Go through the data below and work out how many lines contain "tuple"; the answer is the number alone.

┏━━

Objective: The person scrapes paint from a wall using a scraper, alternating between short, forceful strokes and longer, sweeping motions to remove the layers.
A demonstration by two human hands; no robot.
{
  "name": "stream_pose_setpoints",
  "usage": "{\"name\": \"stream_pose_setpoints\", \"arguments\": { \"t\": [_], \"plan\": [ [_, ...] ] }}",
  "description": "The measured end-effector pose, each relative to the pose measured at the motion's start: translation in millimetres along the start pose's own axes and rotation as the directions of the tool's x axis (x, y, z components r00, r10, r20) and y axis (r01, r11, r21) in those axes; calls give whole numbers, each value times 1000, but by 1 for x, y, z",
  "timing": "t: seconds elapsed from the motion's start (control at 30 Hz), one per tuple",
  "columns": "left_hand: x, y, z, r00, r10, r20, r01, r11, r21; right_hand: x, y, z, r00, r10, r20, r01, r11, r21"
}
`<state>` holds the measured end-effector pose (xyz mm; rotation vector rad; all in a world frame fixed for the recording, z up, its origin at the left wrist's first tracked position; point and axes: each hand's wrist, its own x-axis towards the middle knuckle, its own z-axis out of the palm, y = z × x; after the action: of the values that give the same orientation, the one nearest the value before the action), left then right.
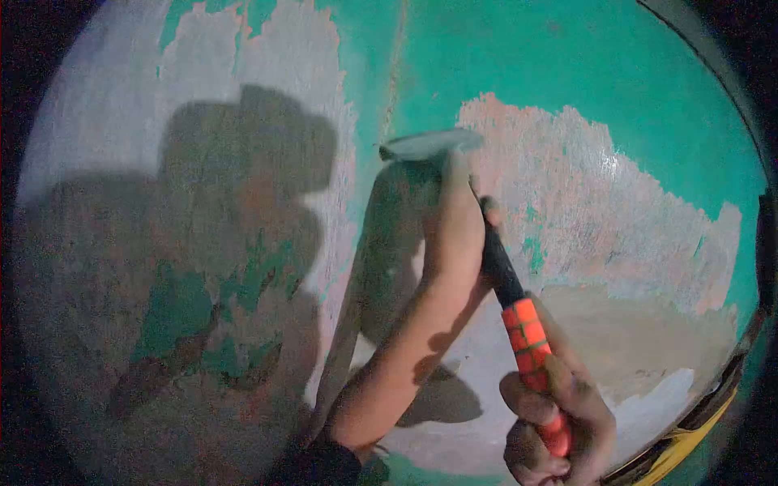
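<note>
A long-handled scraper (506, 271) with a black shaft and an orange grip slants up across the wall (600, 186). Its wide pale blade (421, 146) is blurred and lies close to or on the wall, at the edge of the green paint. My right hand (563, 417) is closed round the orange grip at the lower end. Higher up, my left hand (462, 219) wraps the black shaft just below the blade, with a fingertip showing on its right side; most of its fingers are hidden.
Green paint (519, 49) covers the upper wall, and bare greyish-pink patches (267, 49) show where it is gone. A large shadow (243, 162) falls on the left. A yellow strip (689, 445) runs along the lower right edge beside dark material.
</note>
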<state>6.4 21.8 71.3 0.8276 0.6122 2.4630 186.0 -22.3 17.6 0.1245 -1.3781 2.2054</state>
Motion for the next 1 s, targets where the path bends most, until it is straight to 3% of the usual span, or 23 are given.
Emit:
{"name": "stream_pose_setpoints", "arguments": {
  "t": [0.1, 0.2, 0.3, 0.43, 0.5, 0.73, 0.83, 0.97, 1.0],
  "plan": [
    [1, 7, 5, 997, 63, -39, -63, 998, 8, 2, -4, 4, 1000, -6, 1, 6, 1000, 13],
    [3, 3, 1, 999, 27, -31, -27, 999, -19, -4, -5, 3, 999, 41, -34, -40, 999, 31],
    [6, 2, 2, 1000, 23, -10, -24, 999, -24, 4, -5, 3, 999, -16, 40, 16, 1000, -21],
    [-4, 3, 3, 998, 22, -55, -23, 1000, -12, -3, -5, 2, 1000, 9, -7, -10, 1000, -22],
    [4, 5, 4, 1000, 14, -6, -14, 1000, -6, 2, -6, 2, 1000, 4, -15, -5, 999, -46],
    [9, 3, 10, 999, 26, -30, -28, 996, -90, 0, -12, -3, 994, -28, 102, 17, 994, 105],
    [6, 0, 7, 996, -21, -92, 15, 998, -63, 6, -15, -2, 988, 95, -125, -85, 993, 83],
    [27, -6, 4, 993, 118, -16, -119, 991, -59, 5, -17, -2, 995, 85, -56, -80, 993, 85],
    [24, -5, 5, 995, 92, -29, -94, 993, -69, 8, -17, -1, 997, 73, -27, -70, 994, 83]
  ]
}}
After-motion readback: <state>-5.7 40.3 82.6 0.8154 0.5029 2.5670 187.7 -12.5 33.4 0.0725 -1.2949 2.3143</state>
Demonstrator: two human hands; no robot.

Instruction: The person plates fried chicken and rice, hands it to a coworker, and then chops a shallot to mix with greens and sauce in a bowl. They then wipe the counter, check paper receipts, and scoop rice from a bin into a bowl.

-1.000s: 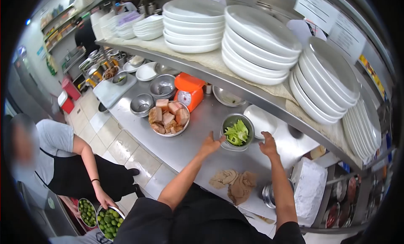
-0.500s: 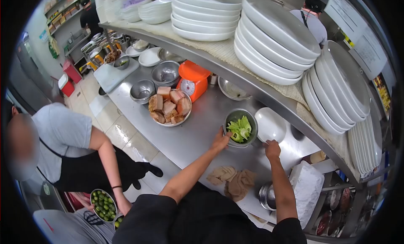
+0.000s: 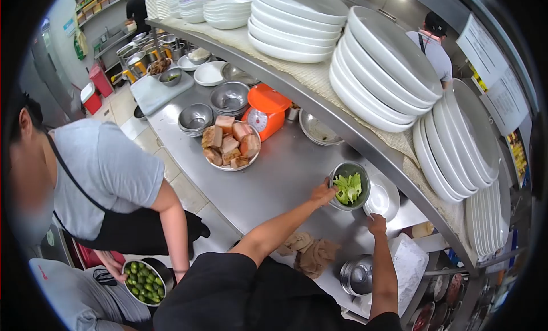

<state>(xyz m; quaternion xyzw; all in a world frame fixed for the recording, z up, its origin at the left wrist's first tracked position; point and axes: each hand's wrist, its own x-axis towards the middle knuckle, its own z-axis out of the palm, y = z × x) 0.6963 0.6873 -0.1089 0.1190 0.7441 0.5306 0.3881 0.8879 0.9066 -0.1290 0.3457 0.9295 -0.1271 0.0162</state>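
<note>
My left hand [image 3: 324, 193] grips the rim of a metal bowl [image 3: 346, 169] on its left side. Pale green lettuce leaves [image 3: 348, 189] lie inside, and the bowl leans a little. Just right of it is a white dish [image 3: 383, 198], whose near edge is pinched in my right hand [image 3: 377, 224]. The metal bowl overlaps the left side of the dish in this view. A crumpled brown cloth [image 3: 315, 255] lies on the counter nearer to me, below my left forearm.
Chunks of meat fill a bowl [image 3: 254, 159] beside an orange scale [image 3: 268, 111]. Stacked white plates [image 3: 394, 62] line the shelf above the counter. At left, a co-worker [image 3: 114, 171] holds a pot of green fruit [image 3: 142, 282]. Metal bowls [image 3: 358, 274] stand by my right forearm.
Both hands have moved right and toward me with the metal bowl and the white dish. The co-worker at left has leaned closer, and the pot of green fruit shows more fully.
</note>
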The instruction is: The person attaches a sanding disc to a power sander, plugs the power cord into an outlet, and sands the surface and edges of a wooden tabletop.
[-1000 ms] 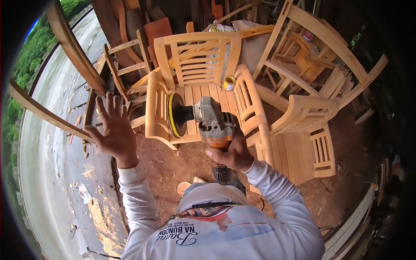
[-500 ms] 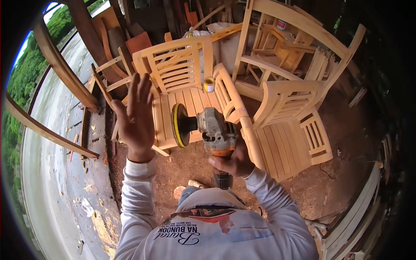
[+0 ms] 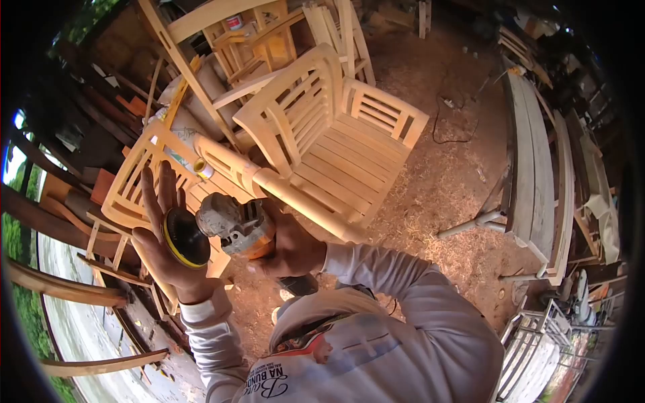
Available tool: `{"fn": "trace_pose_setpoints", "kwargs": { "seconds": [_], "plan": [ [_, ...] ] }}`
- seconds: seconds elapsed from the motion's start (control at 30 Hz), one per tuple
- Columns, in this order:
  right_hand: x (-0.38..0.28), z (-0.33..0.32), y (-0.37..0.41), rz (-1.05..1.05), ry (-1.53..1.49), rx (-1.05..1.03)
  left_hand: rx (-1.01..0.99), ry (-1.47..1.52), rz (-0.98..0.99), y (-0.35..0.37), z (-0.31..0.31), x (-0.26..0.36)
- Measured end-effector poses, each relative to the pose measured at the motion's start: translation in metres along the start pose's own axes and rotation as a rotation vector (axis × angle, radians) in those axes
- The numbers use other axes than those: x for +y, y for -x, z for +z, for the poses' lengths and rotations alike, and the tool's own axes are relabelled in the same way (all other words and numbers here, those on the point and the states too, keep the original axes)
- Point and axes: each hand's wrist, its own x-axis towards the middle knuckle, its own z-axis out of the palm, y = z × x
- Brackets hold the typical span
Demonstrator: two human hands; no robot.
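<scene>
My right hand is wrapped around the body of a grey and orange angle grinder. A round pad with a yellow rim is mounted on the grinder and faces left. My left hand is open, its fingers stretched upward and its palm right at the pad's face. Beyond the grinder stands a slatted wooden armchair of pale bare wood. A second slatted chair is behind my left hand, partly hidden by it. A small tin with a yellowish label rests by that chair's armrest.
Unfinished chair frames stand at the back. A long bench of boards on pipe legs is at the right, near a metal rack. Shavings cover the dirt floor, where a dark cord lies. Curved timbers jut in at left.
The view has swung right, bringing the bench in. My left hand, earlier apart from the pad, is now right at its face. The grinder stays in my right hand.
</scene>
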Motion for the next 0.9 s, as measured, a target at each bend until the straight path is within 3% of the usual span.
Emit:
{"fn": "trace_pose_setpoints", "kwargs": {
  "seconds": [0.03, 0.1, 0.13, 0.23, 0.27, 0.3, 0.37, 0.4, 0.43, 0.5, 0.53, 0.63, 0.7, 0.77, 0.83, 0.87, 0.9],
  "plan": [
    [-0.015, -0.008, 0.007, 0.057, -0.090, 0.062, 0.010, -0.653, -0.016, -0.001, -0.009, 0.002],
    [-0.050, -0.024, 0.019, 0.152, -0.284, 0.178, 0.139, -0.624, 0.188, -0.011, 0.000, 0.022],
    [-0.051, -0.034, 0.030, 0.167, -0.185, 0.153, 0.158, -0.685, 0.288, -0.011, 0.004, 0.021],
    [-0.041, -0.013, 0.058, 0.056, -0.110, 0.260, -0.287, -0.747, -0.067, 0.007, 0.039, -0.053],
    [-0.047, -0.023, 0.058, -0.062, 0.151, 0.246, -0.273, -0.659, -0.031, 0.008, 0.043, -0.064],
    [-0.060, -0.031, 0.069, -0.011, 0.177, 0.264, -0.276, -0.721, -0.091, 0.009, 0.044, -0.068],
    [-0.073, -0.034, 0.087, 0.128, -0.035, 0.361, -0.237, -0.558, -0.059, -0.010, 0.031, -0.048],
    [-0.074, -0.035, 0.095, 0.177, -0.131, 0.422, -0.101, -0.579, 0.061, -0.016, 0.034, -0.033],
    [-0.075, -0.028, 0.099, 0.148, 0.005, 0.415, -0.067, -0.540, 0.166, -0.017, 0.038, -0.033],
    [-0.075, -0.007, 0.103, 0.125, 0.282, 0.400, -0.643, -0.724, -0.025, 0.013, 0.049, -0.075],
    [-0.052, 0.001, 0.116, 0.161, -0.010, 0.464, -0.617, -0.800, 0.067, 0.021, 0.070, -0.073],
    [-0.073, -0.004, 0.136, 0.085, -0.043, 0.580, -0.464, -0.558, 0.014, 0.004, 0.041, -0.075],
    [-0.094, 0.004, 0.145, 0.142, -0.161, 0.687, -0.184, -0.452, 0.166, -0.006, 0.055, -0.047],
    [-0.095, 0.011, 0.155, 0.129, -0.155, 0.743, -0.447, -0.407, 0.038, 0.030, 0.071, -0.093],
    [-0.102, 0.023, 0.168, 0.159, -0.132, 0.783, -0.566, -0.579, -0.086, 0.065, 0.096, -0.113],
    [-0.110, 0.019, 0.172, 0.161, -0.101, 0.792, -0.557, -0.404, -0.308, 0.056, 0.085, -0.116],
    [-0.118, 0.016, 0.178, 0.137, -0.084, 0.811, -0.473, -0.385, -0.250, 0.046, 0.083, -0.118]
  ]
}}
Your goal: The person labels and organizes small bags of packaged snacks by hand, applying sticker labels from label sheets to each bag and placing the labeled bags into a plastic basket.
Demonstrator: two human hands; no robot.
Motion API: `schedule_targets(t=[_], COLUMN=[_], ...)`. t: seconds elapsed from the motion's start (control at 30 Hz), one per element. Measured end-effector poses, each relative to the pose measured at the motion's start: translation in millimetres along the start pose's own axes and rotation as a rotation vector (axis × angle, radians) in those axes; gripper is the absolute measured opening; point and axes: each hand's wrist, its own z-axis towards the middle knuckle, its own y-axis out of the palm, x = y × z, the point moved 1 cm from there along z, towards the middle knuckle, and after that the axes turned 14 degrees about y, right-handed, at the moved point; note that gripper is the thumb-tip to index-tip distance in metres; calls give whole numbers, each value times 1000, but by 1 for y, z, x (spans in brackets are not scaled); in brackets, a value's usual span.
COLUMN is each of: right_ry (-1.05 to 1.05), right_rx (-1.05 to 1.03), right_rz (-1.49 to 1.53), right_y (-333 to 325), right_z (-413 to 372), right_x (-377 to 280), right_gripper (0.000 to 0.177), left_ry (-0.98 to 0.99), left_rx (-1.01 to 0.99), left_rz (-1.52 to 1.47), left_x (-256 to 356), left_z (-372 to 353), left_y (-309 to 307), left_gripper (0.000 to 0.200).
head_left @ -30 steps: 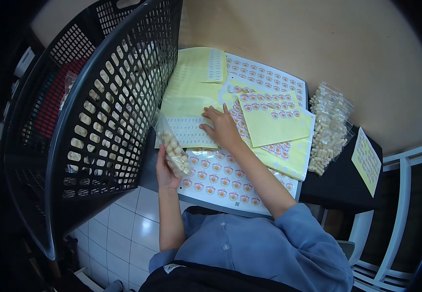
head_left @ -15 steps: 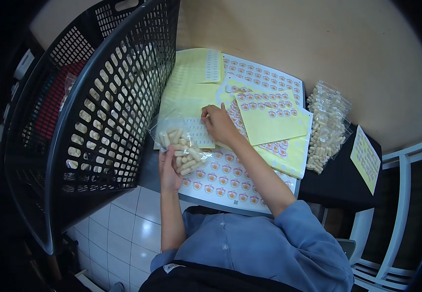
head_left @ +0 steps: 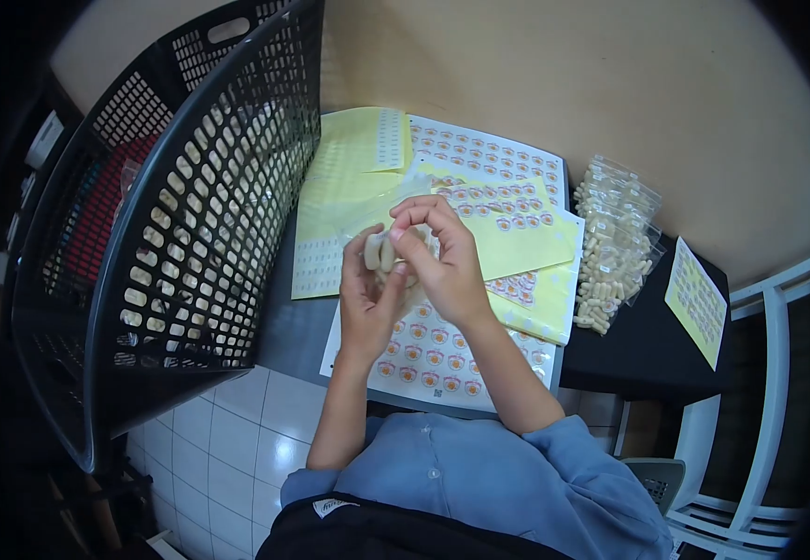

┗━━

- RESPONSE BOX: 2